DESCRIPTION OF THE TASK: Below are lines of data, and only some are wanted. Please repeat exactly those from the line that has "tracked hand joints" through the line that has "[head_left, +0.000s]".

DATASET EXTRACT:
•••••
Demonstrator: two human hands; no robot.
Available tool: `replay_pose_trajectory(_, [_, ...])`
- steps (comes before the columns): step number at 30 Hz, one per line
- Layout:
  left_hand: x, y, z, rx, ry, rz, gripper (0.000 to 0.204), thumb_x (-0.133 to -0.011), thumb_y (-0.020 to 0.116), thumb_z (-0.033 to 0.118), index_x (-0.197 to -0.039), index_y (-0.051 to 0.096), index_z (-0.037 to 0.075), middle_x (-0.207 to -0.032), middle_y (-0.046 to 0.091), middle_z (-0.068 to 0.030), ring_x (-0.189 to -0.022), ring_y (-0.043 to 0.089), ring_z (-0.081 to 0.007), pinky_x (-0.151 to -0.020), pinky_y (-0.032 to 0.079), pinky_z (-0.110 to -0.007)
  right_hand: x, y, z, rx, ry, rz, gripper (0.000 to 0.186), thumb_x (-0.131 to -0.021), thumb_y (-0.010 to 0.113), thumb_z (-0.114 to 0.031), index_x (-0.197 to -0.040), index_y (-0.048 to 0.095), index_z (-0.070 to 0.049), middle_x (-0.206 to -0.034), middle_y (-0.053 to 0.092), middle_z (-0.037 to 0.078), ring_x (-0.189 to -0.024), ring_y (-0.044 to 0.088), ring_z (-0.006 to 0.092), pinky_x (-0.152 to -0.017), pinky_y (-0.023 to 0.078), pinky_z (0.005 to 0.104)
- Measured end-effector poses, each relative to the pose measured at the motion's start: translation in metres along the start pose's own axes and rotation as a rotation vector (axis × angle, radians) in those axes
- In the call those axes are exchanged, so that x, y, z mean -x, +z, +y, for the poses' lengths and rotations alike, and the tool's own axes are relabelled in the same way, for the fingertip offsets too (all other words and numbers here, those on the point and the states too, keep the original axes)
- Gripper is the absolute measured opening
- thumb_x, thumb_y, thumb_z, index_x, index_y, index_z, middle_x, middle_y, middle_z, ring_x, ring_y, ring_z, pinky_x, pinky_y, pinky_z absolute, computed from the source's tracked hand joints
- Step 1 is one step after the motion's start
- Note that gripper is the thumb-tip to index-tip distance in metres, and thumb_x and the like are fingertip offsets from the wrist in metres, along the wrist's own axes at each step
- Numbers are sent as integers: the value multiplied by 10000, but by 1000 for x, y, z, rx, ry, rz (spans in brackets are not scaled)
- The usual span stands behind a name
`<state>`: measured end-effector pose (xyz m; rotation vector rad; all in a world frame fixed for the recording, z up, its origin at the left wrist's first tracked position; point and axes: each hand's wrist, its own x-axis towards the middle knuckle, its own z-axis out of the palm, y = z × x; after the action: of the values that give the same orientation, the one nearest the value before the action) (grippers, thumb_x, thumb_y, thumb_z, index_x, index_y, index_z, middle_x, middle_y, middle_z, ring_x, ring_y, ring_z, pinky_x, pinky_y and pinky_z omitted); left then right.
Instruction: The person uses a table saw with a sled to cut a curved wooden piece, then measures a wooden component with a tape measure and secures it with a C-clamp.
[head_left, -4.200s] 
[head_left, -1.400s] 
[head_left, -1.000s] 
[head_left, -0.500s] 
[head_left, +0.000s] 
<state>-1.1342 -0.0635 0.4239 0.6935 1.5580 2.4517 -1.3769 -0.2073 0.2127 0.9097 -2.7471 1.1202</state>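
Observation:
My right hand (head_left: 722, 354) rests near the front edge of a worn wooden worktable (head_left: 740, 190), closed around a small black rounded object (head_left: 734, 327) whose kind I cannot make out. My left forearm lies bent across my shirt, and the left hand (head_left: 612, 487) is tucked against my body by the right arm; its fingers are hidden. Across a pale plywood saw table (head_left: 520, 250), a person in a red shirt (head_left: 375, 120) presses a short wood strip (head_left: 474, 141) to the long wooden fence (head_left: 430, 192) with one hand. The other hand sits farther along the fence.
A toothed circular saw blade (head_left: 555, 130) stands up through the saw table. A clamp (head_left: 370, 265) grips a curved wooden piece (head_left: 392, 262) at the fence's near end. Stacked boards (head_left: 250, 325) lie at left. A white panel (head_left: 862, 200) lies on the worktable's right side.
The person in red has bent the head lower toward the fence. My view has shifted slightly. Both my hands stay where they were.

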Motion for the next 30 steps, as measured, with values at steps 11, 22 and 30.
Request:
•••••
EXERCISE RESULT:
- thumb_x, thumb_y, thumb_z, index_x, index_y, index_z, middle_x, middle_y, middle_z, ring_x, ring_y, ring_z, pinky_x, pinky_y, pinky_z absolute, computed from the source's tracked hand joints
- Step 1 is one step after the motion's start
- Note that gripper is the thumb-tip to index-tip distance in metres, and thumb_x and the like are fingertip offsets from the wrist in metres, along the wrist's own axes at each step
- Numbers are sent as integers: the value multiplied by 10000, but by 1000 for x, y, z, rx, ry, rz (spans in brackets are not scaled)
- The usual span stands behind a name
`<state>`: measured end-effector pose (xyz m; rotation vector rad; all in a world frame fixed for the recording, z up, its origin at the left wrist's first tracked position; point and axes: each hand's wrist, its own x-axis towards the middle knuckle, its own z-axis out of the palm, y = z × x; after the action: of the values that give the same orientation, the one nearest the value before the action) (grippers, thumb_x, thumb_y, thumb_z, index_x, index_y, index_z, middle_x, middle_y, middle_z, ring_x, ring_y, ring_z, pinky_x, pinky_y and pinky_z omitted); left then right.
Instruction: The person uses a table saw with a sled to cut a curved wooden piece, then measures a wooden component with a tape measure and secures it with a C-clamp.
[head_left, -4.200s] 
[head_left, -1.400s] 
[head_left, -1.000s] 
[head_left, -0.500s] 
[head_left, +0.000s] 

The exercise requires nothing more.